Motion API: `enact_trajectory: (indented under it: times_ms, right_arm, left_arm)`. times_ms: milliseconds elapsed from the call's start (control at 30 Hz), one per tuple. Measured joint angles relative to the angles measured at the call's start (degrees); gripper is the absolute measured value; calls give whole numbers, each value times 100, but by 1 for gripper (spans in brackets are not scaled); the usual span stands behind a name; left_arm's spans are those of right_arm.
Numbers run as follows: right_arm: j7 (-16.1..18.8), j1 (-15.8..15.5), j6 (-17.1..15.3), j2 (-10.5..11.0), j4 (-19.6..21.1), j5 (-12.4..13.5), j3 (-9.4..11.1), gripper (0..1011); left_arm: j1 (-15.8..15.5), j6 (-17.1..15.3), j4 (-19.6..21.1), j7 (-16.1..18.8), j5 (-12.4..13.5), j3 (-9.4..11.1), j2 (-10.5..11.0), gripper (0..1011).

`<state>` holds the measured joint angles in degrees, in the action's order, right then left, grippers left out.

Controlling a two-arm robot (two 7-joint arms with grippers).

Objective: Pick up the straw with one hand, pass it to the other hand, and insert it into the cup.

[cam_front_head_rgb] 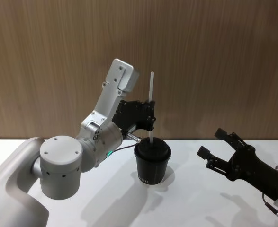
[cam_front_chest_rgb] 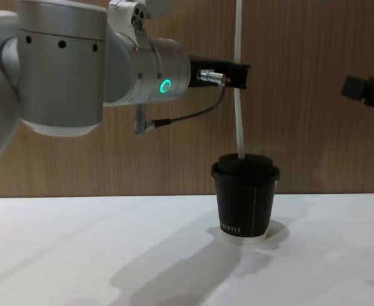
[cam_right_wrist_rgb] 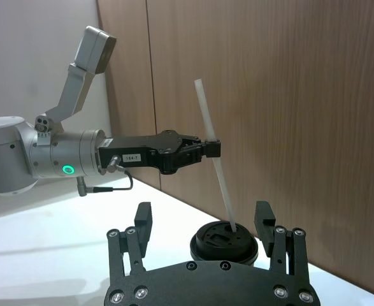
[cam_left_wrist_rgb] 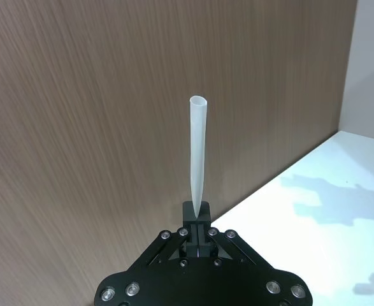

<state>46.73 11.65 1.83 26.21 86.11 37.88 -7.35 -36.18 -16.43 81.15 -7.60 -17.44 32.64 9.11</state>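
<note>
The right gripper (cam_front_head_rgb: 213,144) is held above the white counter (cam_front_head_rgb: 200,203) near its right edge, its fingers spread wide and holding nothing. Farther back, towards the middle of the counter, the black cup (cam_front_head_rgb: 151,162) stands upright. The white straw (cam_front_head_rgb: 151,101) is held upright above it, its lower tip set in the lid's opening. The straw is clamped at mid-length by the closed left gripper (cam_front_head_rgb: 151,118), just before the wooden wall (cam_front_head_rgb: 214,56).
</note>
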Motion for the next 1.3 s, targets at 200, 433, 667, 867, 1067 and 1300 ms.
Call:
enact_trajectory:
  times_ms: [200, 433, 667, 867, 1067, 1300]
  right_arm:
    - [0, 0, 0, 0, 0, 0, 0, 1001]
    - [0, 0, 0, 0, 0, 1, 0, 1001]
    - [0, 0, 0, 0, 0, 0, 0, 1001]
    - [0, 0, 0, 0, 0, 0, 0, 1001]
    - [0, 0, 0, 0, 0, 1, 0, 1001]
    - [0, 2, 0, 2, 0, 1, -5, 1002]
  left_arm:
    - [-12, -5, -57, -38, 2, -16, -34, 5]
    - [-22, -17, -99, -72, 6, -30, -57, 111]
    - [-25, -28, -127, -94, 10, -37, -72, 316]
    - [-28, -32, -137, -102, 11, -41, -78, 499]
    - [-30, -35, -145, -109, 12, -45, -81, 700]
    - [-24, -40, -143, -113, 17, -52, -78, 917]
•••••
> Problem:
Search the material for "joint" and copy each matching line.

> Response to the task:
Motion API: `enact_trajectory: (indented under it: times_ms, right_arm, left_arm)`. times_ms: milliseconds elapsed from the call's start (control at 30 Hz), one per tuple. Measured joint angles relative to the angles measured at the call's start (degrees); gripper is the absolute measured value; calls give whole numbers, each value times 100, but by 1 for gripper (spans in brackets are not scaled); the usual span stands behind a name; left_arm's spans are those of right_arm.
`<state>` holds the measured joint angles in degrees, in the action's order, right then left, grippers left out.
Controlling a two-arm robot (two 7-joint arms with grippers).

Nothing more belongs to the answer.